Simple symbols, such as the rainbow, are an effective way to signal to LGBTI+ people that they are in a positive, inclusive, safe environment, and encourage them to talk about things they may otherwise have felt unsure or uncomfortable disclosing. They also encourage conversations amongst staff themselves about the importance of being aware of issues of equality, diversity and inclusion, and help to reinforce the shared responsibility that HSE staff have in this regard.
We suggest a planned roll out of a whole department or whole service approach to the initiative:
- Agree Funding
- Agree communication plan
- Agree lead person/team
- Agree resources
- Adopt sign up
- Consider education sessions
Please see the implementation pack for further details on suggestions for project roll out.
The HSE have launched two online training programmes in collaboration with community partners.
- LGBT+ Awareness Training.
This module will give you an understanding of LGBT+ identities and relevant health issues, and provide tips on how to be more inclusive of LGBT+ service users.

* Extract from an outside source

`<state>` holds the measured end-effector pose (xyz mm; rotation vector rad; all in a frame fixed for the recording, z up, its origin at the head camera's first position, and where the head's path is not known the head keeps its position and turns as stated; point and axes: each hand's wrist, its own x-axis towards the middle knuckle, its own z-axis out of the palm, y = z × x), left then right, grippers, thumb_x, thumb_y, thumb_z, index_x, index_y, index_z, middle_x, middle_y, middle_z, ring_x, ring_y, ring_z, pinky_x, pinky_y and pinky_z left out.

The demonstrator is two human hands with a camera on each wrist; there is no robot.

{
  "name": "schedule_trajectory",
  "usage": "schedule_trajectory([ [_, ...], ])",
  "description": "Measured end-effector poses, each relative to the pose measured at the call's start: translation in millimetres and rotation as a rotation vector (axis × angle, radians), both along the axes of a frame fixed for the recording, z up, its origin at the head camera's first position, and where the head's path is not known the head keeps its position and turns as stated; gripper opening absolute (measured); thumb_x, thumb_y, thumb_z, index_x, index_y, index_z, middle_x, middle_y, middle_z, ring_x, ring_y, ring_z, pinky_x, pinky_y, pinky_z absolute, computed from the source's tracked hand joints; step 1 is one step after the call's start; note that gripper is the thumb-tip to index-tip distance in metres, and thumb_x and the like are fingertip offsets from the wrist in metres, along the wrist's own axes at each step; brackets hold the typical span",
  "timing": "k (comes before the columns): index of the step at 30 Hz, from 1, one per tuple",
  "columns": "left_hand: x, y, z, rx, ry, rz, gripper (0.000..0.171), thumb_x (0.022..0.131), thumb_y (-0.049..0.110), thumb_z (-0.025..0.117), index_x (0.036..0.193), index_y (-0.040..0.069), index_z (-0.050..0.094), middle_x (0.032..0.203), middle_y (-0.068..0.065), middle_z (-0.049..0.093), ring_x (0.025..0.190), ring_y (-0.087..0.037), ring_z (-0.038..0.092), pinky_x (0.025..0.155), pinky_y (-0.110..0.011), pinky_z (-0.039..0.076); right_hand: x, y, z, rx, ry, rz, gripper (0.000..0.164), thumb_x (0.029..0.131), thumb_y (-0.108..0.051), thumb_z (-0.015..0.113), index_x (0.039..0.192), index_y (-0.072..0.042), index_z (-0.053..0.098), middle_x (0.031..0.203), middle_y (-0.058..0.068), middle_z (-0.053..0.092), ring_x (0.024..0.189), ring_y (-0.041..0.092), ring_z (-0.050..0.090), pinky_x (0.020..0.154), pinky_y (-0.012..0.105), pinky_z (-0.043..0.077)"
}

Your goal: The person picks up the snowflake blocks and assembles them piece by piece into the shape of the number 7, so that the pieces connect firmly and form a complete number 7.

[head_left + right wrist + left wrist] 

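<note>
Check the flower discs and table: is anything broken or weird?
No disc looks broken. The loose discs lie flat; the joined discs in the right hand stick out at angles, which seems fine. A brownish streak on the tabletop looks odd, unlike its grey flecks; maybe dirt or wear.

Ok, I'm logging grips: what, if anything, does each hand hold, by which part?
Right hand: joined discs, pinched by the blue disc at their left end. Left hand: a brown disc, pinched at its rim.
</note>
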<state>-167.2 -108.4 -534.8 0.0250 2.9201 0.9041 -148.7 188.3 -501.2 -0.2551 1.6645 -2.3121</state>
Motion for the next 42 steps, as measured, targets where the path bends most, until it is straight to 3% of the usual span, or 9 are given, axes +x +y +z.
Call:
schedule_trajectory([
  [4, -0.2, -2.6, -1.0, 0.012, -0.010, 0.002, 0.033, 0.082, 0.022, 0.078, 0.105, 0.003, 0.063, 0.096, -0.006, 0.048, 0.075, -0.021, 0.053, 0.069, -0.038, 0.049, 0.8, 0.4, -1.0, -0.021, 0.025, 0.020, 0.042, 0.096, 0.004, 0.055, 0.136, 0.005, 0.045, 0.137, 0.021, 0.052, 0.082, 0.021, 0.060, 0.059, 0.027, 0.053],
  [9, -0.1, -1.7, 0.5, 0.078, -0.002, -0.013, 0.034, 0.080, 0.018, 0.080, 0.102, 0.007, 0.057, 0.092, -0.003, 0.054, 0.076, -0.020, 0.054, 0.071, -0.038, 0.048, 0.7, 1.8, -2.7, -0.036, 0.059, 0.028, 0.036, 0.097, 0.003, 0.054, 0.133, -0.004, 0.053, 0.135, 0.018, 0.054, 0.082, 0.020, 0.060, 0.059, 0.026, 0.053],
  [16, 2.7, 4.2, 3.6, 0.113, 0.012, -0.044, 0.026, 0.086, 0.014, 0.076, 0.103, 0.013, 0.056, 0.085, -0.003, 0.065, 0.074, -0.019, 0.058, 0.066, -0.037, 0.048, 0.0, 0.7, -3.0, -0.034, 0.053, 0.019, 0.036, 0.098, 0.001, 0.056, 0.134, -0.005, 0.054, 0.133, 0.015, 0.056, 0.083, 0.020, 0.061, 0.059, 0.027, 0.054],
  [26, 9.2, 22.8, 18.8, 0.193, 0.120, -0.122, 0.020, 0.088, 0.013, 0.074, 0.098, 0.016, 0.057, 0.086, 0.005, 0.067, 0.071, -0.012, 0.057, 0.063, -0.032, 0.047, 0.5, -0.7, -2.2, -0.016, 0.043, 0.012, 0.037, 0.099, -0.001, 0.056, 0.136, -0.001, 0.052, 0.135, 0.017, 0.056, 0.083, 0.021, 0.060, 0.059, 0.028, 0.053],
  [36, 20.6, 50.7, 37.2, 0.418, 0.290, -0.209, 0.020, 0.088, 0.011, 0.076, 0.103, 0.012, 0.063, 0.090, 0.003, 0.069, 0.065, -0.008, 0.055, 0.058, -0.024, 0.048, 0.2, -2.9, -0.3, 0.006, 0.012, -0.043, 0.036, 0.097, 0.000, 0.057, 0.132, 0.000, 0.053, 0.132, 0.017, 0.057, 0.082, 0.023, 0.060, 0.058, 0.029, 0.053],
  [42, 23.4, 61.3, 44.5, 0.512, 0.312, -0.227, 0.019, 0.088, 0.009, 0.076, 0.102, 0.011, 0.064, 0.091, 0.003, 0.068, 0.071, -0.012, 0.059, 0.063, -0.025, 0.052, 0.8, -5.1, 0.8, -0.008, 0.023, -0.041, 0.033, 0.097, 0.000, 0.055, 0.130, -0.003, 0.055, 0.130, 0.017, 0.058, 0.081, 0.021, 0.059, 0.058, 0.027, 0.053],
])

You can also access activities for your workplace, resources to develop your knowledge, and tools to help you support LGBT+ people)
- Introduction to Transgender Awareness in Healthcare Training.
The aim of this resource is to improve your awareness of issues and healthcare pathways that impact the lives of transgender people and their families.
Designed for HSE staff, these training modules will give you an understanding of LGBTI+ identities and provide some guidance on how you can be inclusive of all LGBTI+ service users.
Log into HSELand for more details.
If you would like to connect with the HSE’s Diversity, Equality and Inclusion team please contact us at our email address for enquiries and comments: diversity.HR@hse.ie
Other Relevant Training
Gender Identity Skills Training is held periodically by the HSE and community partners with further details are available by email to LGBTIfirstname.lastname@example.org.
The LGBT Champions Programme which is focused on Health and Social Workers Caring for Older People and run by LGBT Ireland is also available.
An LGBT Champion is someone who, through the Champions training programme, is trained and empowered with the understanding and skills needed to increase the visibility, respect, awareness and knowledge of the issues facing LGBT+ older people.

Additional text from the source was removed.